§ SUPPLIED DATA
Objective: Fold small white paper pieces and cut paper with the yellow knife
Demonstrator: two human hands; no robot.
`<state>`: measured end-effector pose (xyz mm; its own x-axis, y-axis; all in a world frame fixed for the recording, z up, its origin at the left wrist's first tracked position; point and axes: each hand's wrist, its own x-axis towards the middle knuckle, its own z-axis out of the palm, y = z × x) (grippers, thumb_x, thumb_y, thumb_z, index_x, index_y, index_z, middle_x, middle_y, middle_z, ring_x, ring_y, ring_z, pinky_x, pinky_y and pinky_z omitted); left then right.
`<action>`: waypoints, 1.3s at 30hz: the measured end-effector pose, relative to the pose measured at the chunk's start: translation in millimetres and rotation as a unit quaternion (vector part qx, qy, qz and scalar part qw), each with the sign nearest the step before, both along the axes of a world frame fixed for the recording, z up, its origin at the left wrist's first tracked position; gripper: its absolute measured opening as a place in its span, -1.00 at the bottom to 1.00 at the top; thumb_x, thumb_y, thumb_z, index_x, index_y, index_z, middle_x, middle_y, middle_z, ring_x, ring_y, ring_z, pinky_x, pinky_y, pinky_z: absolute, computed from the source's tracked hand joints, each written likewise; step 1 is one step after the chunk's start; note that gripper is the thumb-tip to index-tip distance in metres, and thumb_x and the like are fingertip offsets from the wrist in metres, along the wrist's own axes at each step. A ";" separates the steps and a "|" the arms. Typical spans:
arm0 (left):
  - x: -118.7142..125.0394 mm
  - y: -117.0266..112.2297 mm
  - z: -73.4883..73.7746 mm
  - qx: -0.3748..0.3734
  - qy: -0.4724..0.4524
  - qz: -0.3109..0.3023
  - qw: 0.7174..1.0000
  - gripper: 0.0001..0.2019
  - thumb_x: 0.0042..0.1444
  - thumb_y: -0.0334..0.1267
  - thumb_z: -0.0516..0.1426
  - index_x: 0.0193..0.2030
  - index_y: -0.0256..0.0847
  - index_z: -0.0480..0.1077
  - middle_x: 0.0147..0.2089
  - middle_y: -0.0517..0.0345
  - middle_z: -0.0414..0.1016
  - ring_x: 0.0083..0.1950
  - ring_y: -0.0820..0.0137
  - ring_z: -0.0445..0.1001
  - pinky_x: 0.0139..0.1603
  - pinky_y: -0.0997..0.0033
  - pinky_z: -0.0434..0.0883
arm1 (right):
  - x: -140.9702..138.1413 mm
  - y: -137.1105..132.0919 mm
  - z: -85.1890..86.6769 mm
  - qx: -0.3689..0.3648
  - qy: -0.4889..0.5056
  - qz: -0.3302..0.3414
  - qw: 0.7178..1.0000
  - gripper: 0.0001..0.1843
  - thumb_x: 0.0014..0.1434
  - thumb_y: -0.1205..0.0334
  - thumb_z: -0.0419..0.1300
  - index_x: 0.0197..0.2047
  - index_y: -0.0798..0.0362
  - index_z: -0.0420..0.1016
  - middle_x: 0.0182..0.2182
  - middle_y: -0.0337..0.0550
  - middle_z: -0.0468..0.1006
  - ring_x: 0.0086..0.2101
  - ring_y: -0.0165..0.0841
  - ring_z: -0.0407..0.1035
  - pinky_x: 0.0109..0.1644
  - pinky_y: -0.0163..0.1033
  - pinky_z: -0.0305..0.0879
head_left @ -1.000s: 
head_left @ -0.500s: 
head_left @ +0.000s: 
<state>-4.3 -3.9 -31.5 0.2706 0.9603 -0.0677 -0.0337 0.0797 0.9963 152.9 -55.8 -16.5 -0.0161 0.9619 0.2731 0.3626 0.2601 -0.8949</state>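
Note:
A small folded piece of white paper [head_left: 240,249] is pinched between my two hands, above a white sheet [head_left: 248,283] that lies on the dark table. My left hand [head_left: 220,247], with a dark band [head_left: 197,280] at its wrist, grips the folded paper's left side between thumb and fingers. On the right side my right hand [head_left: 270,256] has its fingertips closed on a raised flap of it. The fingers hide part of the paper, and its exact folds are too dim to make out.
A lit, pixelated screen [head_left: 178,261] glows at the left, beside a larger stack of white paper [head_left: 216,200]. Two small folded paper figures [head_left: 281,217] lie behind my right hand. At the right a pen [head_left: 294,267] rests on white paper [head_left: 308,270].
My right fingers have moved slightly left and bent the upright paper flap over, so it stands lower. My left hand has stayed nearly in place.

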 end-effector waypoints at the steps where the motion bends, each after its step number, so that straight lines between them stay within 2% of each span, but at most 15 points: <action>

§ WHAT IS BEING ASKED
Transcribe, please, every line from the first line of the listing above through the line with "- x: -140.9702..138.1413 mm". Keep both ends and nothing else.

§ EXERCISE ANSWER
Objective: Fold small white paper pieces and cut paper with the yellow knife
Demonstrator: two human hands; no robot.
`<state>`: measured end-effector pose (xyz mm; its own x-axis, y-axis; all in a world frame fixed for the recording, z up, its origin at the left wrist's first tracked position; point and axes: each hand's wrist, its own x-axis towards the middle knuckle, its own z-axis out of the palm, y = z × x) (grippers, thumb_x, thumb_y, thumb_z, index_x, index_y, index_z, middle_x, middle_y, middle_z, ring_x, ring_y, ring_z, pinky_x, pinky_y and pinky_z omitted); left then right.
`<action>`: waypoints, 1.3s at 30hz: the measured end-effector pose, relative to the pose measured at the chunk's start: translation in millimetres and rotation as a unit quaternion (vector part qx, qy, qz and scalar part qw), each with the sign nearest the step before, both along the axes of a world frame fixed for the recording, z up, its origin at the left wrist's first tracked position; gripper: its absolute measured opening as a place in its span, -1.00 at the bottom to 1.00 at the top; thumb_x, thumb_y, thumb_z, index_x, index_y, index_z, middle_x, middle_y, middle_z, ring_x, ring_y, ring_z, pinky_x, pinky_y, pinky_z: absolute, computed from the source's tracked hand joints, each written likewise; step 1 is one step after the chunk's start; note that gripper is the thumb-tip to index-tip distance in metres, and thumb_x and the like are fingertip offsets from the wrist in metres, along the wrist's own axes at each step. A ";" separates the steps and a "|" the arms. Typical spans:
arm0 (left):
  - x: -118.7142..125.0394 mm
  - y: -117.0266..112.2297 mm
  - z: -73.4883..73.7746 mm
  - qx: -0.3748..0.3734
  - qy: -0.4724..0.4524
  - qz: -0.3109..0.3023
  - qw: 0.7174..1.0000
  - gripper: 0.0001..0.2019
  - thumb_x: 0.0042..0.1444
  - thumb_y: -0.0334..0.1267
  - thumb_z: -0.0516..0.1426
  - index_x: 0.0193..0.2030
  - index_y: -0.0256..0.0847
  - index_z: -0.0480..0.1077
  - middle_x: 0.0147..0.2089
  - middle_y: -0.0517..0.0345
  - middle_z: -0.0414..0.1016
  - ring_x: 0.0083..0.1950
  - ring_y: -0.0820..0.0137
  - ring_z: -0.0445..0.1001
  - pinky_x: 0.0139..0.1603
  - pinky_y: -0.0997..0.0033
  - pinky_z: -0.0434..0.0883
arm1 (right):
  - x: -140.9702..138.1413 mm

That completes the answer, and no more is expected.